FARMINGTON -- City officials want to take a hard look at a program, which could potentially save the city as much as $50,000 a year in lighting costs, while improving the quality of street lights in the city at the same time.
Mark Cram, an account executive with Siemens, has proposed a plan to allow the city to move to a more efficient lighting system and do it without paying any additional money out of pocket. Cram says some new lighting options, including induction lights, can cut energy costs in half and greatly improve the lighting.
City officials discussed the potential option in a work session recently and then had Cram make a presentation in the general session. They have agreed to look at the next potential step, which would be to sign a letter of intent with the company and then move towards an energy audit. Farmington owns approximately 900 street lights, according to City Manager Dave Millheim, and Cram has estimated a change in the style of lighting from high pressure sodium lights to either induction technology or LED technology will save costs and improve overall lighting.
Millheim said the attractive part of the proposal is that Siemens could finance the potential switch in lighting from savings generated from the program over a period of time.
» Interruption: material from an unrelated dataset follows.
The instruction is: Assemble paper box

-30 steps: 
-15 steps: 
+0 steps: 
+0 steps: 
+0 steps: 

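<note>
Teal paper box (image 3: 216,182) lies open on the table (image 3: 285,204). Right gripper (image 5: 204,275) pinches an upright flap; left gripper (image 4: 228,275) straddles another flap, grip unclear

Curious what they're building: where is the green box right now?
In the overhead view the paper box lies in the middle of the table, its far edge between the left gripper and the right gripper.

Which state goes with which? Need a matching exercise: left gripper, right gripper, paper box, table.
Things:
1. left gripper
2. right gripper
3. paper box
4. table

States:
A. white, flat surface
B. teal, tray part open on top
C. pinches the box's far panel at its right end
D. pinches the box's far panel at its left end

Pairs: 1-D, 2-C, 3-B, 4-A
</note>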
The costs for a potential audit, outlined at $9,500, would be used to cover design costs if the city were to move forward with an agreement with the company.
Siemens helped Syracuse with a similar change and Millheim and other city officials went to the north Davis County community to see the impact of the program. Millheim said the quality of the new lighting was evident and he said the option is very attractive from a safety standpoint.
"The question has always been how we are going to pay for it," Millheim said of any potential changeover.